What you should do
Having read the data, transcribe all of it without deviation.
::: Recorded information
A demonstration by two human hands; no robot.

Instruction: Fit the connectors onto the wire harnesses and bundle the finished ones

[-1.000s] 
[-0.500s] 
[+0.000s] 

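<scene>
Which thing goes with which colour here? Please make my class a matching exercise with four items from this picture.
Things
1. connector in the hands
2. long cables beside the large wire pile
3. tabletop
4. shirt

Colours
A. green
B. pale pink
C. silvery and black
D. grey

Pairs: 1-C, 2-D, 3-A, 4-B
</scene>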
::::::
Result for this task
A demonstration by two human hands; no robot.

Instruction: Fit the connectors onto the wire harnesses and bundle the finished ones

[-1.000s] 
[-0.500s] 
[+0.000s] 

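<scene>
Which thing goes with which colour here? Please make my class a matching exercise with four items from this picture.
Things
1. connector in the hands
2. long cables beside the large wire pile
3. tabletop
4. shirt

Colours
A. green
B. pale pink
C. silvery and black
D. grey

Pairs: 1-C, 2-D, 3-A, 4-B
</scene>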

The output shown is complete.